Supplied information
=-=-=
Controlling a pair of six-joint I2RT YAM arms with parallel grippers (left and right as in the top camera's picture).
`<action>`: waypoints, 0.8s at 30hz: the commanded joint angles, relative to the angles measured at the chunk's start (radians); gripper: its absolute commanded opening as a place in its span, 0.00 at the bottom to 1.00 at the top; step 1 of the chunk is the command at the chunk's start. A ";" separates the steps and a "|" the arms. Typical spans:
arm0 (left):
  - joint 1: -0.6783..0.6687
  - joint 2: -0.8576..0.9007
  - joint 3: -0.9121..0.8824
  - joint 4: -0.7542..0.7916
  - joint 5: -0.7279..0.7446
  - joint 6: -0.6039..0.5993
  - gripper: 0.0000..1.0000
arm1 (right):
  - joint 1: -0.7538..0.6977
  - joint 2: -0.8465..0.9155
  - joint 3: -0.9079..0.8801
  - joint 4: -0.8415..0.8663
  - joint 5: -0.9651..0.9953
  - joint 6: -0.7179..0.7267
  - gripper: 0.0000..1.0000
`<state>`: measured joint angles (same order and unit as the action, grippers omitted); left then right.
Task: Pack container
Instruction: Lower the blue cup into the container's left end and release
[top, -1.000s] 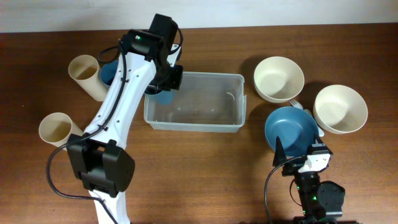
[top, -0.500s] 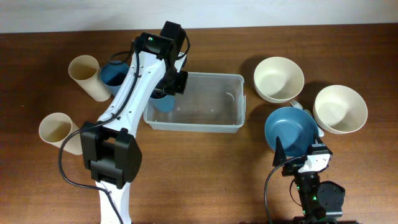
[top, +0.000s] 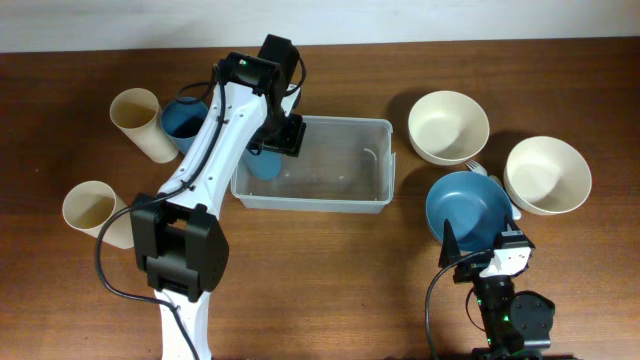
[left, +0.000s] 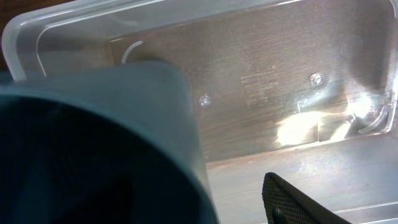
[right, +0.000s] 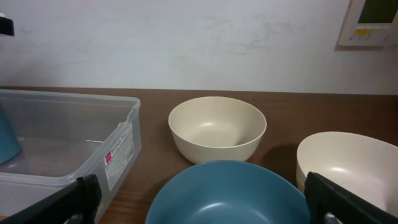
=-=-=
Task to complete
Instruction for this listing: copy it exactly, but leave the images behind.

Response
Controlling a pair of six-joint I2RT YAM arms with parallel grippers (left and right as in the top camera's picture).
`<action>`: waypoints, 0.8s at 30hz: the commanded joint angles, relative to the angles measured at the chunk's start (radians); gripper: its absolute commanded opening as a place in its span, 0.00 at the bottom to 1.00 at the top; step 1 of the chunk is the command at the chunk's start. A ";" separates the steps and a "|" the arms. Typical spans:
arm0 (left):
  - joint 1: -0.6783..0.6687
  - joint 2: -0.8576..0.9007
  - joint 3: -0.9121..0.8824
  - joint 4: -0.7542..0.7916
  - joint 5: -0.7279..0.7446
  - joint 6: -0.6039..0.5993
  - gripper: 0.0000..1.0000
arm1 (right):
  - joint 1: -0.7538..0.6977
  - joint 2: -0.8465..0.9155
  - joint 3: -0.9079..0.8801
  - joint 4: -0.8415..0.8663
  - joint 5: -0.9651..0.9953
  - joint 6: -0.7179..0.7267
  - gripper: 0.0000..1.0000
`<state>`: measured joint angles (same order and unit as the action, grippers omitted); left then right.
Task: Pack container
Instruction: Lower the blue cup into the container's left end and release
[top, -1.000s] 
[top, -0.500s] 
[top, +0.000s] 
[left, +0.000s] 
[right, +0.000s] 

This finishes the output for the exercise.